2021-01-19 08:38:09

by Dietmar Eggemann

[permalink] [raw]
Subject: [PATCH] sched/deadline: Reduce rq lock contention in dl_add_task_root_domain()

dl_add_task_root_domain() is called during sched domain rebuild:

rebuild_sched_domains_locked()
partition_and_rebuild_sched_domains()
rebuild_root_domains()
for all top_cpuset descendants:
update_tasks_root_domain()
for all tasks of cpuset:
dl_add_task_root_domain()

Change it so that only the task pi lock is taken to check if the task
has a SCHED_DEADLINE (DL) policy. In case that p is a DL task take the
rq lock as well to be able to safely de-reference root domain's DL
bandwidth structure.

Most of the tasks will have another policy (namely SCHED_NORMAL) and
can now bail without taking the rq lock.

One thing to note here: Even in case that there aren't any DL user
tasks, a slow frequency switching system with cpufreq gov schedutil has
a DL task (sugov) per frequency domain running which participates in DL
bandwidth management.

Reviewed-by: Quentin Perret <[email protected]>
Signed-off-by: Dietmar Eggemann <[email protected]>
---

The use case in which this makes a noticeable difference is Android's
'CPU pause' power management feature.

It uses CPU hotplug control to clear a CPU from active state to force
all threads which are not per-cpu kthreads away from this CPU.

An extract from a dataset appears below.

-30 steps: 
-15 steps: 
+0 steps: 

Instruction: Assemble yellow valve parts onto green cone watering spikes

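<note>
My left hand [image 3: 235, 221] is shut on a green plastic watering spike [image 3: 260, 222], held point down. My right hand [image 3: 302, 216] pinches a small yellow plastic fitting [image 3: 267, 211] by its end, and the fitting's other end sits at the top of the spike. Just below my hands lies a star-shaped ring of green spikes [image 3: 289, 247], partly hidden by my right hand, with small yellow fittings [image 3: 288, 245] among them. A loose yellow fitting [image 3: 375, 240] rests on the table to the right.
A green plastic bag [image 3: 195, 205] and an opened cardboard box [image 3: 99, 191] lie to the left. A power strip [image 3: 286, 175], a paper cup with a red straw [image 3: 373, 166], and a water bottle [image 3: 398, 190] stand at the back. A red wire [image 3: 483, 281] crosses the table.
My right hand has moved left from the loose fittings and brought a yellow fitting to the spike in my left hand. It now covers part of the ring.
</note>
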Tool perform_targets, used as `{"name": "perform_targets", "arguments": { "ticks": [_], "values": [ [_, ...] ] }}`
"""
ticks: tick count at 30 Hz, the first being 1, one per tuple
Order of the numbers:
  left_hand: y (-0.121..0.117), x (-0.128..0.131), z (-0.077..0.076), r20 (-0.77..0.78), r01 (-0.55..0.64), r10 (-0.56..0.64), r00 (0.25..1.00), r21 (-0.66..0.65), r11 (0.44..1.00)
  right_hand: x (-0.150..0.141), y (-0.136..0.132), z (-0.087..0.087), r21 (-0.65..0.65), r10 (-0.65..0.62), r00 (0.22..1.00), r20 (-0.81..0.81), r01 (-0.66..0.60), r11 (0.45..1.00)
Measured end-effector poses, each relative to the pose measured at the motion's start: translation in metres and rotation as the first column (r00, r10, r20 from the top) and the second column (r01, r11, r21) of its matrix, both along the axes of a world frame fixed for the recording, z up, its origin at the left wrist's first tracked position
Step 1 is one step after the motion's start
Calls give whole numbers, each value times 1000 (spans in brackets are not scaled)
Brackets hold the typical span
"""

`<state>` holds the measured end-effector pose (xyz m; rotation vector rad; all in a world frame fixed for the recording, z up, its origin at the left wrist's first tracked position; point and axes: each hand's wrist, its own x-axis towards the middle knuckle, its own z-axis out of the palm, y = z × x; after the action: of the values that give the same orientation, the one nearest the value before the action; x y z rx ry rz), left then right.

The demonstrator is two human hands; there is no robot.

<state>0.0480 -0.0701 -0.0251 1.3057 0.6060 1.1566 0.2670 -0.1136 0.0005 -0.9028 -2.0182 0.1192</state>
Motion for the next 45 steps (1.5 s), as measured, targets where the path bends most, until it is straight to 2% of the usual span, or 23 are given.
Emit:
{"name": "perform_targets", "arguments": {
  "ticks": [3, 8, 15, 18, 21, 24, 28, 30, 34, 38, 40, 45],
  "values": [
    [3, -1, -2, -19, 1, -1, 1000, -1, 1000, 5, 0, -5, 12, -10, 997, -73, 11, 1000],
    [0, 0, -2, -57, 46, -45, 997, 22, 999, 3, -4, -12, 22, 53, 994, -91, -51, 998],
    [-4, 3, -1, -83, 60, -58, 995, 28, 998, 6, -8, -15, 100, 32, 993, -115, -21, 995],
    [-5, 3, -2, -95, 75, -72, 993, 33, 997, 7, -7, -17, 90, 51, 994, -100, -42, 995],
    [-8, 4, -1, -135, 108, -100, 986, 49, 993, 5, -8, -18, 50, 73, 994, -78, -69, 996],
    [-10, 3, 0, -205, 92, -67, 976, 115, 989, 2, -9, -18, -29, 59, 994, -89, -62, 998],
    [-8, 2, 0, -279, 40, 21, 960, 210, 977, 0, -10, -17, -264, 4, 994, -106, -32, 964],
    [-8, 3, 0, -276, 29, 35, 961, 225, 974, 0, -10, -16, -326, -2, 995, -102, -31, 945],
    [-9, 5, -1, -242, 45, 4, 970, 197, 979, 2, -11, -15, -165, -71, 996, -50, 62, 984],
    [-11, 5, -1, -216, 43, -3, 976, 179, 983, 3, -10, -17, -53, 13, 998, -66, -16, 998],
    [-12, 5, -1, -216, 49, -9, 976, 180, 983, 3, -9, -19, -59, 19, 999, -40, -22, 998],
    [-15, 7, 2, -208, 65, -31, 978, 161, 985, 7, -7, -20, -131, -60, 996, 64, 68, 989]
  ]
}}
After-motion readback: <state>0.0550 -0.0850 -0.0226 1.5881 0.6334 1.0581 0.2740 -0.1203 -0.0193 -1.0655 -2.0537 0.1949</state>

Making DL bandwidth management faster during sched domain rebuild helps
to reduce the time to pause/un-pause a CPU.

kernel/sched/deadline.c | 11 +++++++----
1 file changed, 7 insertions(+), 4 deletions(-)

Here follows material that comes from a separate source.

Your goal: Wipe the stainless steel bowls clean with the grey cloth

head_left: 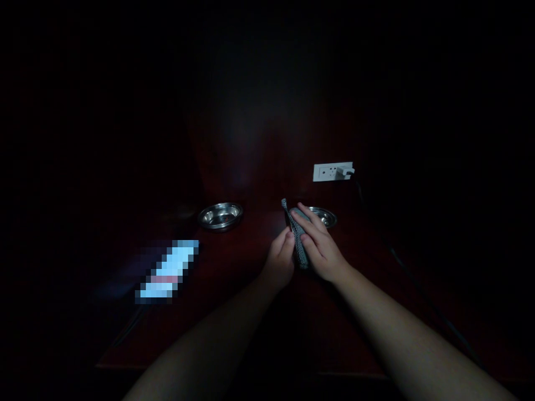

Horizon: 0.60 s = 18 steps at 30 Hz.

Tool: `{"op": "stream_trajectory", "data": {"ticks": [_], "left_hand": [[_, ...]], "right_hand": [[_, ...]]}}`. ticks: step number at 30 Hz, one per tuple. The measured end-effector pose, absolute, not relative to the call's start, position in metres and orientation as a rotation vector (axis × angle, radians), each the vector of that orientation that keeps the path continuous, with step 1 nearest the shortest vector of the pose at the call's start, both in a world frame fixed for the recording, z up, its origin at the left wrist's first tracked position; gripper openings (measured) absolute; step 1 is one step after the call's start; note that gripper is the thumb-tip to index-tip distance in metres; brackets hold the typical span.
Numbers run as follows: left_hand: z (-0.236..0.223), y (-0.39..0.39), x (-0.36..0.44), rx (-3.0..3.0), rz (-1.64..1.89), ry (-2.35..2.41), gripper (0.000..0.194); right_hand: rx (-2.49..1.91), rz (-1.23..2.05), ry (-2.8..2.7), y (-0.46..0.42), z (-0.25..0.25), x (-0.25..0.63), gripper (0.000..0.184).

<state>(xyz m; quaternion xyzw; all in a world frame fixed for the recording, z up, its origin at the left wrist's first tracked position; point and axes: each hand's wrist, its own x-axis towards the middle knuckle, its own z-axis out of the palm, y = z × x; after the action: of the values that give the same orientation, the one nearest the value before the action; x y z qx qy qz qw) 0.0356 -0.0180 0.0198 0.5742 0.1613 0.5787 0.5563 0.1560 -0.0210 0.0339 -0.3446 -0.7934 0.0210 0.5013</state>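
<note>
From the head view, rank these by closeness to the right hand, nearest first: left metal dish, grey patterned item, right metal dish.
1. Grey patterned item: touching the right hand, under its fingers.
2. Right metal dish: just beyond the right hand, partly hidden by it.
3. Left metal dish: farthest, off to the left, past the left hand.

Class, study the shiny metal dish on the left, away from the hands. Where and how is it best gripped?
Probably pinch the right-hand rim of the metal dish, coming from the right, thumb inside and fingers outside. It sits open side up, so its rim is exposed to a pinch. The lit screen lies to its near left, making the right approach look easier.
</note>
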Motion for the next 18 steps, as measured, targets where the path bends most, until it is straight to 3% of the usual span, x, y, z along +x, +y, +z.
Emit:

diff --git a/kernel/sched/deadline.c b/kernel/sched/deadline.c
index 5421782fe897..c7b1a63a053b 100644
--- a/kernel/sched/deadline.c
+++ b/kernel/sched/deadline.c
@@ -2409,9 +2409,13 @@ void dl_add_task_root_domain(struct task_struct *p)
struct rq *rq;
struct dl_bw *dl_b;

- rq = task_rq_lock(p, &rf);
- if (!dl_task(p))
- goto unlock;
+ raw_spin_lock_irqsave(&p->pi_lock, rf.flags);
+ if (!dl_task(p)) {
+ raw_spin_unlock_irqrestore(&p->pi_lock, rf.flags);
+ return;
+ }
+
+ rq = __task_rq_lock(p, &rf);

dl_b = &rq->rd->dl_bw;
raw_spin_lock(&dl_b->lock);
@@ -2420,7 +2424,6 @@ void dl_add_task_root_domain(struct task_struct *p)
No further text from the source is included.